### Task directions
The data is to be retyped in full, exactly.

### Recorded data
════════════════

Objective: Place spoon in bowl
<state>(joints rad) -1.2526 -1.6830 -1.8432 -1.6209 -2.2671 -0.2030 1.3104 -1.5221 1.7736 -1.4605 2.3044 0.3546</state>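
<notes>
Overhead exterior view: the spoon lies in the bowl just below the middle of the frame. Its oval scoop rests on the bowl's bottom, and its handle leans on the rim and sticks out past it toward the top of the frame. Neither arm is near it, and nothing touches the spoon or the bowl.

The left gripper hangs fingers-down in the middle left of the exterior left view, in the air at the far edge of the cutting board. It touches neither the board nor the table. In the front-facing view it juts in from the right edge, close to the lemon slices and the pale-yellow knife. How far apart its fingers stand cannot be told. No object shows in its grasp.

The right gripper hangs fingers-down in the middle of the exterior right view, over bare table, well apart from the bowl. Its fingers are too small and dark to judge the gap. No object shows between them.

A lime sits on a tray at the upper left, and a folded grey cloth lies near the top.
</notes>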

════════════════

### Response
Objective: Place spoon in bowl
<state>(joints rad) -1.2526 -1.6830 -1.8432 -1.6209 -2.2671 -0.2030 1.3104 -1.5221 1.7736 -1.4605 2.3044 0.3546</state>
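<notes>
Overhead exterior view: the spoon lies in the bowl just below the middle of the frame. Its oval scoop rests on the bowl's bottom, and its handle leans on the rim and sticks out past it toward the top of the frame. Neither arm is near it, and nothing touches the spoon or the bowl.

The left gripper hangs fingers-down in the middle left of the exterior left view, in the air at the far edge of the cutting board. It touches neither the board nor the table. In the front-facing view it juts in from the right edge, close to the lemon slices and the pale-yellow knife. How far apart its fingers stand cannot be told. No object shows in its grasp.

The right gripper hangs fingers-down in the middle of the exterior right view, over bare table, well apart from the bowl. Its fingers are too small and dark to judge the gap. No object shows between them.

A lime sits on a tray at the upper left, and a folded grey cloth lies near the top.
</notes>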

The output as shown is complete.